# 5 weeks 6 days. Bleeding badly and rising HCG.



## whittnie117

Hi all,
This is my first post, but first I want to warn that there may be TMI in here. I need advice/and or opinions here. Anything is greatly appreciated.

So here is the story. I am not sure the exact date of conception and my LMP does not match up with the development of the sac so far. I missed my February period and my LMP was January 22. I went in for my first ultrasound believing I was near 8 weeks due to LMP dates, but it showed just a tiny sac and that was through a transvaginal ultrasound. This was at a Christian Clinic and with a nurse. They didn't give me an exact date at that time just said I looked like I was 4 weeks and a couple days and sent the ultrasound to a doctor.

That was last Thursday. On Monday 3/25, I started bleeding. It was bright red. Then it got a little heavier and darker. So I went to the emergency room. They did another ultrasound, the sac grew and was at 5 weeks 2 days. My HCG levels were a little over 3000. On Thursday I saw my new OBGYN who did another ultrasound and put me at 5 weeks 6 days and there was a tiny indistinguishable dot that he said may be a forming yolk sac, but it is still too early to tell. The cervix was not dilated, but he said that there was a tiny opening and he couldn't be certain that this was anything to be concerned of yet. He also stated that I am at the point of a threatened miscarriage, but I have a 50/50 chance.

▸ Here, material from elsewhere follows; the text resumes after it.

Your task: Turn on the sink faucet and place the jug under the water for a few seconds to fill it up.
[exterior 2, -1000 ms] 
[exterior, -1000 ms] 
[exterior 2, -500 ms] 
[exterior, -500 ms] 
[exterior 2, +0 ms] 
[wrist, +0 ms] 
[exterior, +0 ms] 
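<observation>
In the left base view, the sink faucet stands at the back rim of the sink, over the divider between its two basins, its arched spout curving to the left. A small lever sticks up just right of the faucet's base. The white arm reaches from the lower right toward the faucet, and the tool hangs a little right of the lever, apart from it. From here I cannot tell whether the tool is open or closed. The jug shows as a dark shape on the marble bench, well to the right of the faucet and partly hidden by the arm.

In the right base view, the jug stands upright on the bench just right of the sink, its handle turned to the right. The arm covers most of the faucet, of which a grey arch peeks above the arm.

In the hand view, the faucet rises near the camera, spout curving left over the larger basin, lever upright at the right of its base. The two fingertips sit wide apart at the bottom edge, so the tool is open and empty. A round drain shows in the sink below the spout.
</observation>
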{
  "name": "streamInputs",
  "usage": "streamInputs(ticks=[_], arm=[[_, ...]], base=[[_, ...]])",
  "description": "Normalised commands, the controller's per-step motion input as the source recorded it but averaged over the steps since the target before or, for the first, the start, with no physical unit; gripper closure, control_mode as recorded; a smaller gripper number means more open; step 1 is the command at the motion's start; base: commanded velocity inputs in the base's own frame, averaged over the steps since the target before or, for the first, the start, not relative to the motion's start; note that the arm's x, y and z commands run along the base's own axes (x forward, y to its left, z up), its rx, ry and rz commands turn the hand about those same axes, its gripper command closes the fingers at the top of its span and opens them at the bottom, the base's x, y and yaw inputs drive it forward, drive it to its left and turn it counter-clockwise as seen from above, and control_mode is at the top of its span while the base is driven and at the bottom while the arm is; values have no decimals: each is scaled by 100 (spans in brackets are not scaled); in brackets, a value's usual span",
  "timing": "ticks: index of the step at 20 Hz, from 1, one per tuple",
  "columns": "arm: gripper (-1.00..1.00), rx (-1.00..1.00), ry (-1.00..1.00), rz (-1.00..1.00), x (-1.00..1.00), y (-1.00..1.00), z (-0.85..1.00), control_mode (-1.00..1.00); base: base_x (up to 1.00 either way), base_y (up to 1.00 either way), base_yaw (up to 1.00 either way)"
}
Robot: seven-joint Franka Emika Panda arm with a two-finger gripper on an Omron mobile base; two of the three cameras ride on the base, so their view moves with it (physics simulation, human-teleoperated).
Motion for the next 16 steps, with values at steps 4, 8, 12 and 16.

The problem is that I have been bleeding this entire time. Bright red, dark red. It is not enough to soak a thick pad through in under an hour, but I also use the restroom every 30 minutes to an hour (frequency), so I really don't give it time. I have passed a few clots, one of which was large. But not very many. I would say that it is a medium amount of flow, but not super heavy. I got the call tonight that my HCG levels have risen to expected levels, but I wasn't able to talk to the doctor directly, so I don't know the exact number yet. 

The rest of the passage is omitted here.